One sees the rise of new religious figures who are alumni of national education systems and have acquired their religious knowledge through self-study or participation in small discussion groups. Well-known examples are Muhammad Arifin Ilham, Abdullah Gymnastiar and Jeffry al-Buchari. They may be religiously less literate than their classical predecessors, but they tend to link religious teachings with political and cultural dimensions.

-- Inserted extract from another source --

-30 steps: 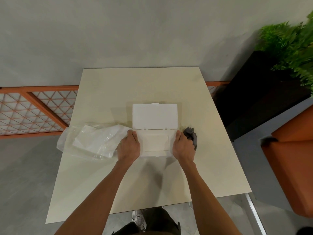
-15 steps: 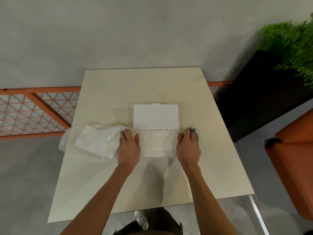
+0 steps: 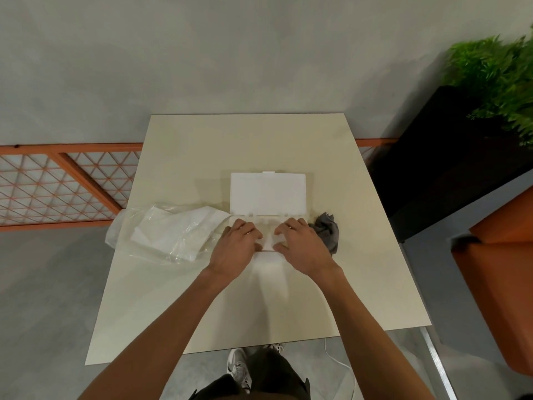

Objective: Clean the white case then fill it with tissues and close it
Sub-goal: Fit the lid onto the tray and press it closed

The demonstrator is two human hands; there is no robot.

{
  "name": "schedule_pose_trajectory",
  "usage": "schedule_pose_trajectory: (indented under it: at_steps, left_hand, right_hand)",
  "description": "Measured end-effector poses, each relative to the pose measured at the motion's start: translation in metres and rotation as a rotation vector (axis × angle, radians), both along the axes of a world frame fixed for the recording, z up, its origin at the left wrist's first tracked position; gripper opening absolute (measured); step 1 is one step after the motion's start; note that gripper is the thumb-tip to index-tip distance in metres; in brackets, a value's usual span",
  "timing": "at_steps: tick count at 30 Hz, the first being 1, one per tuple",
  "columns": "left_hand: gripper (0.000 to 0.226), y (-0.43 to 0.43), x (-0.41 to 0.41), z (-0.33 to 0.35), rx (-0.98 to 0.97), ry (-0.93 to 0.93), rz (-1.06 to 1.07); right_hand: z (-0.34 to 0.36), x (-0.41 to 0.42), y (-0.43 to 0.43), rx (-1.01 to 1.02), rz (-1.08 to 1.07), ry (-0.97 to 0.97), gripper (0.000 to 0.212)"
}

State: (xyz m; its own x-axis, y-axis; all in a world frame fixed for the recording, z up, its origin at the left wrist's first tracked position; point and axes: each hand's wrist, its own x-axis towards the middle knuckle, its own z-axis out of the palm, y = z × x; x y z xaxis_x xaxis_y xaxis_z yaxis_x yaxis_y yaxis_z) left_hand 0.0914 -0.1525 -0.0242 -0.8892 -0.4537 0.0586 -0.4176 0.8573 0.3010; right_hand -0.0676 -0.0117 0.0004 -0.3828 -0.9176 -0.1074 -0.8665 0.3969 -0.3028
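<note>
White case (image 3: 268,194) lay open around mid-desk (image 3: 259,140), lid flat and swung away from the person, hinge edge toward the hands. Both hands were on the case's lower half, the half nearest the person. They sat side by side, close but apart, with a strip of white showing between them.

Left hand (image 3: 236,246) was palm down over the left part of that half, fingers spread and lightly bent, tips pointing toward the hinge. Right hand (image 3: 300,246) mirrored it over the right part, palm down, fingers loosely bent, thumb toward the gap. Neither hand wrapped round or pinched anything; both rested flat on the lower half's contents. The white patch between them looked like tissue (image 3: 268,242), mostly hidden, fill level unclear.

Both forearms came in from the desk edge nearest the person, angled inward to the case, wrists roughly straight.

Clear plastic bag (image 3: 184,241) holding a white tissue stack (image 3: 161,235) lay just left of the case; whether its edge touched the left hand was unclear. Crumpled grey cloth (image 3: 327,232) lay just right of the case, beside the right hand. Green plant (image 3: 496,73) stood well right of the case, off the desk.
</note>
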Motion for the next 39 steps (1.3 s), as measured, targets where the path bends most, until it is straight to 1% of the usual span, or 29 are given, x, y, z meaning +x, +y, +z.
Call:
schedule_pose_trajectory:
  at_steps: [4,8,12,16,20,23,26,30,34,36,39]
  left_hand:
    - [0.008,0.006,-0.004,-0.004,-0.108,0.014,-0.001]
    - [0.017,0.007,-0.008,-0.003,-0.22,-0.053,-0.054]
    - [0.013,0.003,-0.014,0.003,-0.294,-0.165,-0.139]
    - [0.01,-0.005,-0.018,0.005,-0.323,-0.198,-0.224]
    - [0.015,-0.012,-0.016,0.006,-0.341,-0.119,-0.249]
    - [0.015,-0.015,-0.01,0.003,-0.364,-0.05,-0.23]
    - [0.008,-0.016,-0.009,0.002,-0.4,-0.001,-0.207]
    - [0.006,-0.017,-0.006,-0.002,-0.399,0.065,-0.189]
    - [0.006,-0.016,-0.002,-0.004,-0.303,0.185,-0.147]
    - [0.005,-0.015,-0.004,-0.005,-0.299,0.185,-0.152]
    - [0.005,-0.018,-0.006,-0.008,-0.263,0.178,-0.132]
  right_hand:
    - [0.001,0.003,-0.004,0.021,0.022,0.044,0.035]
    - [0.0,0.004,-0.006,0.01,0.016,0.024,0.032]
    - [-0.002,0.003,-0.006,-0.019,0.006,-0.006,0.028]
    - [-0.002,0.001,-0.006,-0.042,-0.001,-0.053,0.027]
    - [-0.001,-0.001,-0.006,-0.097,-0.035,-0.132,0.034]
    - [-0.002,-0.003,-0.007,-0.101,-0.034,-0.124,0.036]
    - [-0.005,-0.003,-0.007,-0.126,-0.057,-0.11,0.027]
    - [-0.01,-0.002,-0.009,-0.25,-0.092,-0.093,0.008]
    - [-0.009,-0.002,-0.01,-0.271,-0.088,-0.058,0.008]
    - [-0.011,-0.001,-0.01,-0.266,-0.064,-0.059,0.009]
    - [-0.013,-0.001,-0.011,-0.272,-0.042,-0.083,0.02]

They attract a middle class audience, not always interested in Islamic activism, but eager to express an Islamic identity. Muslims can now choose from a wider range of options. The new media, such as the Internet, plays a role here, featuring Islam as a part of global culture, providing means of interactive communication and enabling everybody to share religious reflections. It is true that the role of the new media is ambivalent; they also facilitate violent mobilization and fuel Islamic militancy. However, Hasan expects that such trends are bound to fail in the long-run, since they contradict public rationality and a new kind of post-Islamist piety which is on the increase – and not only in Indonesia.